J.B. Spins

Jazz, film, and improvised culture.

Friday, November 09, 2012

SLIFF ’12: The Good Son


Leila Manner is about as Hollywood as you can get in Finland.  Her oldest son Ilmari is her greatest enabler.  It is a small but ragingly dysfunctional family unit that Manner’s would be suitor should steer well clear of in Zaida Bergroth’s The Good Son (trailer here), which screens during the 2012 St. Louis International Film Festival.

Manner just burned another batch of bridges at her latest movie premiere.  Hounded by the press, she whisks off Il Manner and his younger brother Unto for a secluded rest in their vacation home.  Of course, as soon as she arrives, she gets bored and proceeds to invite some deadbeat showbiz friends over for a party.  She immediately clashes with a fellow actress, but there is a bit of chemistry between her and well known author Aimo Marttila, a friend of a friend.  Ilmari Bates does not like the looks of him at all, but for a while he seems to be preoccupied with his ex-girlfriend, the small town floozy Karita.  Yet, his psychological issues only need a slight push to reappear in spades.

In the hands of another director, Good Son could have easily traveled into genre territory.  Instead, Bergroth is more concerned with the family relationship dynamics.  In a way, it could be considered the dark flip side of parental reversal films, like The Descendants, in which precocious children abet the dubious parenting of an immature father or mother.  Ilmari is a rather twisted kid, but what can a self-absorbed, boozy diva like Manner expect?  Why Marttila would want anything to do with her is hard to fathom.

While not dogme per se, Good Son definitely has a modest indie look.  At least, it is sunny by the lake.  In contrast, the psyches on display are rather dark.  A fitting companion to Paprika Steen’s crash-and-burn star turn in Applause, Bergroth stages an uncomfortably intimate chamber drama.  Although not reaching Steen’s level of soul-shredding, Elina Knihtilä is still rather frighteningly convincing portraying Manner’s vain and self-destructive behavior. 

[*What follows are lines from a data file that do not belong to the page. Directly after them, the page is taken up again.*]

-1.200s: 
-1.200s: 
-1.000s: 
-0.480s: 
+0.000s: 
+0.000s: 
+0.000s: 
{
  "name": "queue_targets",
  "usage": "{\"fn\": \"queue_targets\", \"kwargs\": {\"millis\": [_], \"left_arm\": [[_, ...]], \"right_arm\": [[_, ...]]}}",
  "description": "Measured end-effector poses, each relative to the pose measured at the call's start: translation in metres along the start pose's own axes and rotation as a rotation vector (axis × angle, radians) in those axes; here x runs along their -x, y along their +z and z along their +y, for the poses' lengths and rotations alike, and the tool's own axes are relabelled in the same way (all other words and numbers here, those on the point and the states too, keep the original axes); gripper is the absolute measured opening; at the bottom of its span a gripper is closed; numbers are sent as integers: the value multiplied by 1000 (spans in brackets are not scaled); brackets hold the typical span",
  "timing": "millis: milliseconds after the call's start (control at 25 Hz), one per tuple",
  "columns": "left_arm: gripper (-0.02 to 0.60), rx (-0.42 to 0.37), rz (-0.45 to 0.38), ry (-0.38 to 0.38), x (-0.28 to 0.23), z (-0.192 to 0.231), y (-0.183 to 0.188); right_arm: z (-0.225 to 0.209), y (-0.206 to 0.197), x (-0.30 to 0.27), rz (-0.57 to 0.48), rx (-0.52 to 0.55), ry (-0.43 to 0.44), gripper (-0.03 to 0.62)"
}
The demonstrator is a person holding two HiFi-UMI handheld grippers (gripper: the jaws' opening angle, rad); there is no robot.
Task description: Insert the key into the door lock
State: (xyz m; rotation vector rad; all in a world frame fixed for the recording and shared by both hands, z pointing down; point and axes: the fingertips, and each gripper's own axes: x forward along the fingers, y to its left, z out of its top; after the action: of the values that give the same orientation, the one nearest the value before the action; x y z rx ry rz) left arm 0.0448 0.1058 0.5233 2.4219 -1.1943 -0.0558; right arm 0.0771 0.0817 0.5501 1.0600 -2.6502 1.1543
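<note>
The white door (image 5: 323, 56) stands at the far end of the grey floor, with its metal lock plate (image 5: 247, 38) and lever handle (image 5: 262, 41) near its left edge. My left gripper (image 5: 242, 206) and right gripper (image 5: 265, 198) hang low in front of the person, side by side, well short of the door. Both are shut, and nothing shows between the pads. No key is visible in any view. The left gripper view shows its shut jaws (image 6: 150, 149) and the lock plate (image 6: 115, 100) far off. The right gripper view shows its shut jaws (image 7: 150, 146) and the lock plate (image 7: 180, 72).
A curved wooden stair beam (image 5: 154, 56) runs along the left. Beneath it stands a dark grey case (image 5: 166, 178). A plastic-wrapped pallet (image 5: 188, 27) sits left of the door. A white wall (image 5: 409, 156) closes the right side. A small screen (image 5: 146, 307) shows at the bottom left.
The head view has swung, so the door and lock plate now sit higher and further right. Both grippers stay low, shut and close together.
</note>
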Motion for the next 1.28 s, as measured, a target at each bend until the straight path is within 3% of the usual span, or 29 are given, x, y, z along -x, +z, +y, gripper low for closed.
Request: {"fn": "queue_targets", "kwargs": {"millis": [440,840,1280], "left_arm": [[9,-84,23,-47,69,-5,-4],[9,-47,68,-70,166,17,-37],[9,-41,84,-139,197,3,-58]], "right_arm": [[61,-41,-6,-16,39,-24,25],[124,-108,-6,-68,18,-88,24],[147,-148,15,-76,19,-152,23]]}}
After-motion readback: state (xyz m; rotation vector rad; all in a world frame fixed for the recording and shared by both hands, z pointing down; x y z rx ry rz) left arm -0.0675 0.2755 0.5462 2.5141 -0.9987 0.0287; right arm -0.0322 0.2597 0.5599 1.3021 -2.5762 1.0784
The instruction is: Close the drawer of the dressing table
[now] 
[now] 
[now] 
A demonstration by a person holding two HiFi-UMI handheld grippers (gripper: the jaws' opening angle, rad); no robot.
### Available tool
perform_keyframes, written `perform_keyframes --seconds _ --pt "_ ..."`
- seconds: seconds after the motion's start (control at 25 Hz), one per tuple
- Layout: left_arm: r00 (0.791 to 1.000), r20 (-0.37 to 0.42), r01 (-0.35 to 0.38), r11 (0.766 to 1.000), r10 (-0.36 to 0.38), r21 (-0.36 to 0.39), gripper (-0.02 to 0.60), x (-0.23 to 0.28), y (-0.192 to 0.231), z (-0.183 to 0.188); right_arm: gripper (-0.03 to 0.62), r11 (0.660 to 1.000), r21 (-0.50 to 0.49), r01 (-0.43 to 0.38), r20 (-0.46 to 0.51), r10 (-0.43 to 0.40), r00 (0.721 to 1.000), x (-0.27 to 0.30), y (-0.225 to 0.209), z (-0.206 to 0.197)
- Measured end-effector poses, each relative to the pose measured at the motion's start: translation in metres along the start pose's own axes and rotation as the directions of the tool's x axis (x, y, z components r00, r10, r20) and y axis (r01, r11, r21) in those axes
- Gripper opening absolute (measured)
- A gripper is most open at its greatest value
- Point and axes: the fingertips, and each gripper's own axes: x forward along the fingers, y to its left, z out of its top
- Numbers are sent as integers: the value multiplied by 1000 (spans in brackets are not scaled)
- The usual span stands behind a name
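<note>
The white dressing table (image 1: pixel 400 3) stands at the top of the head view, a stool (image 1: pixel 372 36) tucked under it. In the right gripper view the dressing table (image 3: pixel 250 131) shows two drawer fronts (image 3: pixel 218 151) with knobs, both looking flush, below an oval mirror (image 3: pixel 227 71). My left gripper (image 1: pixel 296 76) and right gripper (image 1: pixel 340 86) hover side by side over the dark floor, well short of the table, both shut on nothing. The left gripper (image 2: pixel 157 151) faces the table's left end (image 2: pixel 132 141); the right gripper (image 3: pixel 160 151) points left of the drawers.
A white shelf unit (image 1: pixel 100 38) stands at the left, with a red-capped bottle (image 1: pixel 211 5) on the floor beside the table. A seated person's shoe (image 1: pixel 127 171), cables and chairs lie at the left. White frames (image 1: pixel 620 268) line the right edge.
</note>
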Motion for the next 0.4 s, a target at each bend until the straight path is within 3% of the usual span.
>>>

Despite all the warning signs his character ignores, Eero Aho brings an appropriately mature, world-weary presence to Marttila.  However, as the title character, Samuli Niittymäki might be going for slow burning intensity, but largely gives the audience empty stares.

To her credit, Bergroth resists overplaying the oedipal card, suggesting many dimensions to the mother-son codependency.  Not exactly winding up where you might expect, Good Son is surprisingly honest and grounded, considering its potential for sensationalism.  It consistently commands viewer attention even with its weak lead.  Moderately recommended for those drawn to psychological dramas, The Good Son screens this Saturday (11/10) and Tuesday (11/13) as part of this year’s SFIFF.  More highly recommended, Christian Petzold’s Barbara, Michael Roskam’s Bullhead, Pen-Ek Ratanaruang’s Headshot, Valeriy Todorovsky’s Hipsters, H.P. Mendoza’s I Am a Ghost, Tom Shuyu Lin’s Starry Starry Night, and Eric Khoo’s Tatsumi will also screen during the festival.